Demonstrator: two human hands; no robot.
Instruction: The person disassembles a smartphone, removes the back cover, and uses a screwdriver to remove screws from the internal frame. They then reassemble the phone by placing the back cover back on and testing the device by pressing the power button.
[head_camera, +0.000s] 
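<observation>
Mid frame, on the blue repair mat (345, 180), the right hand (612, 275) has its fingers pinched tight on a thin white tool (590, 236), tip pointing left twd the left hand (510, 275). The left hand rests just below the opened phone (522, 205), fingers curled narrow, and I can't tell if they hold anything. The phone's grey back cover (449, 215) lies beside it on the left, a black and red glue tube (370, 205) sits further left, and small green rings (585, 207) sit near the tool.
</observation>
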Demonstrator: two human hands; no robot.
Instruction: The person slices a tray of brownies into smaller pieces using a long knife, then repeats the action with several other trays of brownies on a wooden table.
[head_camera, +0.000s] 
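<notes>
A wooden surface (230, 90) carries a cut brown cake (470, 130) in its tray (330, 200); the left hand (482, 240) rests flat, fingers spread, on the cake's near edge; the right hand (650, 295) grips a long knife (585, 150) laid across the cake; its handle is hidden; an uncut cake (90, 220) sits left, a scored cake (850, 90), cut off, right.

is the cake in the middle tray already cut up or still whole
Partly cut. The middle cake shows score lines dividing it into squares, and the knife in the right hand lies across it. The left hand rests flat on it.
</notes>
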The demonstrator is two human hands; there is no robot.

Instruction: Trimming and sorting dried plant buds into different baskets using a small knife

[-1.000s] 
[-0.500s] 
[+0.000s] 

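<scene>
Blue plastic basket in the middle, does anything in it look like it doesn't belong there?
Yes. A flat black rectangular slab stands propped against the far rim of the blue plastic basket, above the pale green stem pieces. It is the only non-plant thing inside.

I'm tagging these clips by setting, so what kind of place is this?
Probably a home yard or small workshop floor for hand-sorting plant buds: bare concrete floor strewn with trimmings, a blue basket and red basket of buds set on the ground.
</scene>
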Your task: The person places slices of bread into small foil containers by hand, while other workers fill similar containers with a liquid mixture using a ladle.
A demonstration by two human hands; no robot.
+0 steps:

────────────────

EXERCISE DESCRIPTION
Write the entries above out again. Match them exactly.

WRITTEN REPLY
Demonstrator: two human hands; no robot.
Instruction: The person disassembles a smartphone, removes the back cover, and uses a screwdriver to remove screws from the internal frame. They then reassemble the phone by placing the back cover back on and testing the device by pressing the power button.
[head_camera, +0.000s] 
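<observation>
Mid frame, on the blue repair mat (345, 180), the right hand (612, 275) has its fingers pinched tight on a thin white tool (590, 236), tip pointing left twd the left hand (510, 275). The left hand rests just below the opened phone (522, 205), fingers curled narrow, and I can't tell if they hold anything. The phone's grey back cover (449, 215) lies beside it on the left, a black and red glue tube (370, 205) sits further left, and small green rings (585, 207) sit near the tool.
</observation>
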Demonstrator: two human hands; no robot.
Instruction: The person slices a tray of brownies into smaller pieces using a long knife, then repeats the action with several other trays of brownies on a wooden table.
[head_camera, +0.000s] 
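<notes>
A wooden surface (230, 90) carries a cut brown cake (470, 130) in its tray (330, 200); the left hand (482, 240) rests flat, fingers spread, on the cake's near edge; the right hand (650, 295) grips a long knife (585, 150) laid across the cake; its handle is hidden; an uncut cake (90, 220) sits left, a scored cake (850, 90), cut off, right.

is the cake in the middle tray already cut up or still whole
Partly cut. The middle cake shows score lines dividing it into squares, and the knife in the right hand lies across it. The left hand rests flat on it.
</notes>
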The demonstrator is two human hands; there is no robot.

Instruction: Trimming and sorting dried plant buds into different baskets using a small knife

[-1.000s] 
[-0.500s] 
[+0.000s] 

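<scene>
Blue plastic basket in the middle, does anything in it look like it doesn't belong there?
Yes. A flat black rectangular slab stands propped against the far rim of the blue plastic basket, above the pale green stem pieces. It is the only non-plant thing inside.

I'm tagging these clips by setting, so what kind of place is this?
Probably a home yard or small workshop floor for hand-sorting plant buds: bare concrete floor strewn with trimmings, a blue basket and red basket of buds set on the ground.
</scene>
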Your task: The person places slices of bread into small foil containers by hand, while other workers fill similar containers with a liquid mixture using a ladle.
A demonstration by two human hands; no robot.
+0 steps:

No further work remains in this exercise.